Let $M$ be an $F_pC_q$- module represented by the matrix
$$\left( \begin{matrix} a & b\\ c & d \end{matrix}\right)$$ i.e., $m_1 g=am_1 + bm_2$ and $m_2g=cm_1 + dm_2$
where g is the generator of $C_q$, {$m_1, m_2$} is a basis for $M$ and $a,b,c,d \in F_p$ . If we consider $F_p[\xi]$ (the extension of the field $F_p$, where $\xi$ is the primitive $p$th root of unity), how can we represent $M$ in this case? I mean how can we change the matrix when we replace $F_p$ by $F_p[\xi]$?
Thanks for help.
Suppose $V$ is a vector space over a field $K$ and $L/K$ is a field extension. Let $\{v_1,\cdots,v_n\}$ be a basis for the space (assume it's finite-dimensional for convenience). Then every element looks like
$$a_1v_1+\cdots+a_nv_n $$
for some scalars $a_1,\cdots,a_n\in K$. To add two vectors, we merely add them coefficientwise, and to multiply by a scalar $c$ we multiply each scalar by $c$. Intuitively then to extend scalars to $L$, we are constructing a new vector space $V_L$ comprised of formal sums $a_1v_1+\cdots+a_nv_n$ where now we have scalars $a_1,\cdots,a_n\in L$ (not just in $K$). It should be clear how $V_L$ is a vector space over $L$ and how the underlying set of $V_L$ is bigger than $V$ (there are sum in $V_L$ that are not in $V$; just pick a sum of the $v_i$s with coefficients not in $K$).
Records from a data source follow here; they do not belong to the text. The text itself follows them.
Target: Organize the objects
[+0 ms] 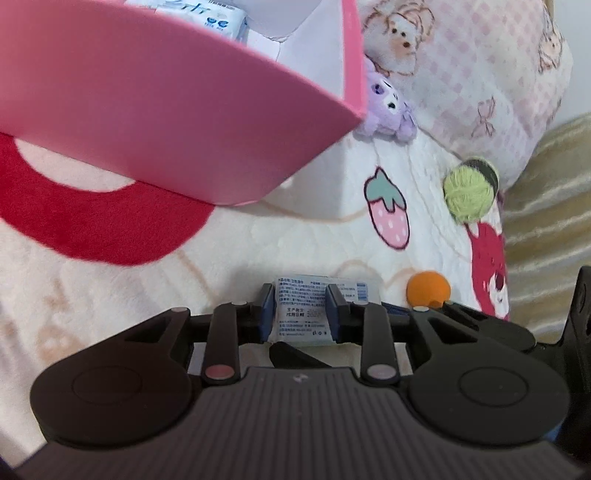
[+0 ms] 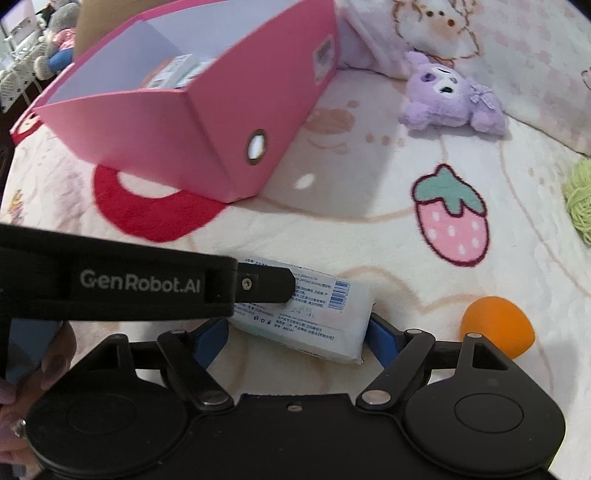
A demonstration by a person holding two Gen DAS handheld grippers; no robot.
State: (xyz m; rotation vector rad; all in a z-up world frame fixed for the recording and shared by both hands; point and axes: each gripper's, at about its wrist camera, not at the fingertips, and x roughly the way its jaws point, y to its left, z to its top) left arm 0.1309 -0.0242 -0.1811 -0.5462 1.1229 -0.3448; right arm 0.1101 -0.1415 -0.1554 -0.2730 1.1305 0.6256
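My left gripper's [image 2: 258, 286] arm covers the near-left half of the tissue pack [image 2: 325, 317], and its small print is too fine to read. The pink box [image 1: 155, 110] runs off the top and left edges of my left view, hiding most of the packs inside [image 1: 207, 16]. The green yarn ball [image 2: 580, 199] is cut by the right edge

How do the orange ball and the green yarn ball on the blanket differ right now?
The orange ball looks smooth and plain; the green yarn ball is wound from visible strands. The orange ball lies close to the grippers, beside the white wipes pack; the yarn ball lies farther back, near the pillow. The yarn ball has a dark end; the orange ball is one colour. Both are round and lie loose on the blanket, outside the pink box.
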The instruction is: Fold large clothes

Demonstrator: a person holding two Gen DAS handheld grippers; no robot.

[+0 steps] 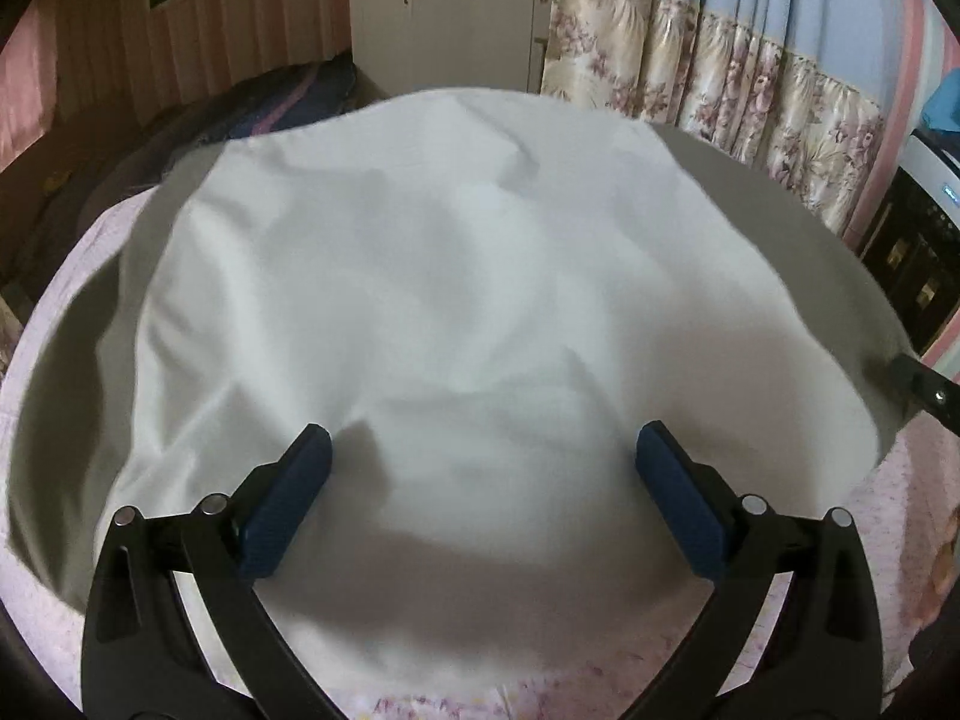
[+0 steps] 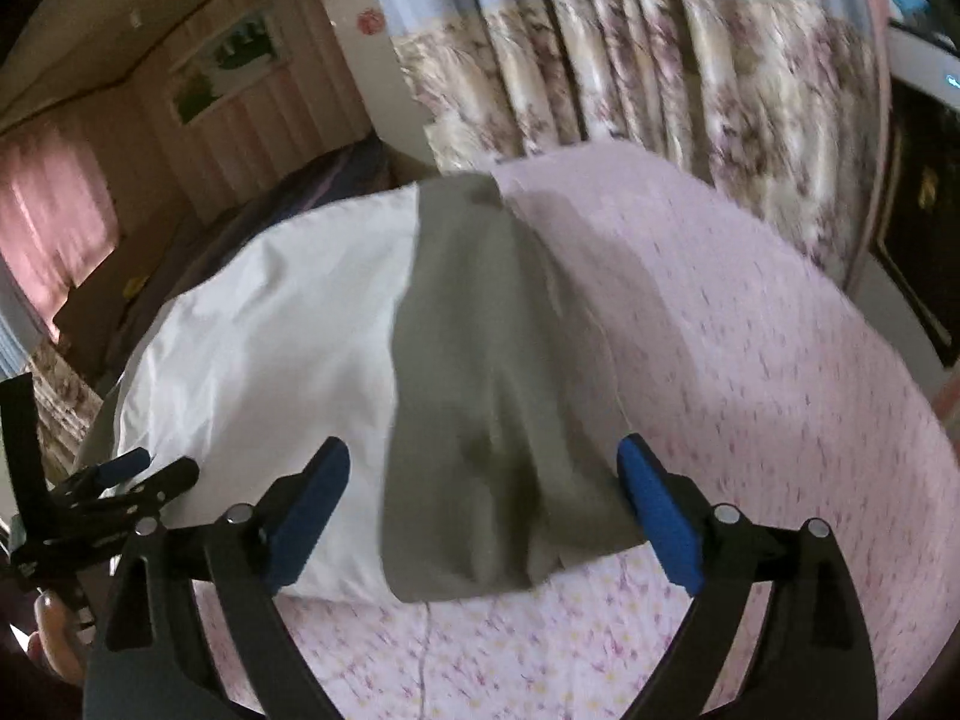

Suppose $T:V\to V$ is a linear transformation. What is the matrix representing it, with respect to the basis we're using? For $i=1,\cdots,n$ we can apply $T$ to $v_i$ and then write the result as a sum:
$$T(v_1)=a_{1,1}v_1+a_{2,1}v_2+\cdots+a_{n,1}v_n $$
$$T(v_2)=a_{1,2}v_1+a_{2,2}v_2+\cdots+a_{n,2}v_n $$
$$\cdots\cdots$$
$$T(v_n)=a_{1,n}v_1+a_{2,n}v_2+\cdots+a_{n,n}v_n $$
for some scalars $a_{i,j}\in K$. These numbers determine $T$; to apply $T$ to any other vector, simply use the distributive property as $T(c_1v_1+\cdots+c_nv_n)=c_1T(v_1)+\cdots c_nT(v_n)$. Using this rule we can define a linear map $T_L:V_L\to V_L$ which does the same thing to basis vectors $v_1,\cdots,v_n$ as written above, and to apply $T_L$ to any other vector in $V_L$ just use the distributive property.
If we rewrite sums $a_1v_1+\cdots+a_nv_n$ as column vectors $(a_1,\cdots,a_n)^t$ then $T$'s matrix is
$$\begin{pmatrix}a_{1,1} & a_{1,2} & \cdots & a_{1,n} \\ a_{2,1} & a_{2,2} & \cdots & a_{2,n} \\ \vdots & \vdots & \ddots & \vdots \\ a_{n,1} & a_{n,2} & \cdots & a_{n,n}\end{pmatrix}.$$
For example, applying the matrix to $(1,0,\cdots,0)^t$ yields $(a_{1,1},a_{2,1},\cdots,a_{n,1})^t$. By construction, the matrix of $T_L$ is the same matrix, because we are using the same basis and $T_L$ acts the exact same on the basis vectors.
Notice our construction of $V_L$ depended on using a basis for $V$. What about if we have a module that doesn't have a basis though? We need a basis-free way of doing extension of scalars. The idea is that we must be able to "pretend multiply" vectors in $V$ by scalars in $L$: the way to achieve "pretend multiplication" in a rigorous, formal manner is to use the tensor product.
We define $L\otimes_K V$ to be the collection of all sums of the symbols $l\otimes v$, and then impose some conditions: distributivity on the left and the right of $\otimes$ (so it works like multiplication) and the associativity rule $lk\otimes v=l\otimes kv$ for any $l\in L,k\in K,v\in V$.
Clearly this is a vector space over $L$ (to multiply by a scalar in $L$, simply multiply the scalars in front of all of the $\otimes$ symbols). If $\{v_1,\cdots,v_n\}$ is a basis for $V$, then $\{1\otimes v_1,\cdots,1\otimes v_n\}$ is a basis for $L\otimes_KV$, and by thinking of $1\otimes v_i$ as $v_i$ we see that $L\otimes_KV$ is the same as $V_L$. Now suppose $R$ is a ring and $M$ is an $R$-module. (Recall vector spaces are simply modules over fields.) If $S$ is a bigger ring containing $R$, we can turn $M$ into an $S$-module via the tensor product as $S\otimes_R M$ in the same exact way.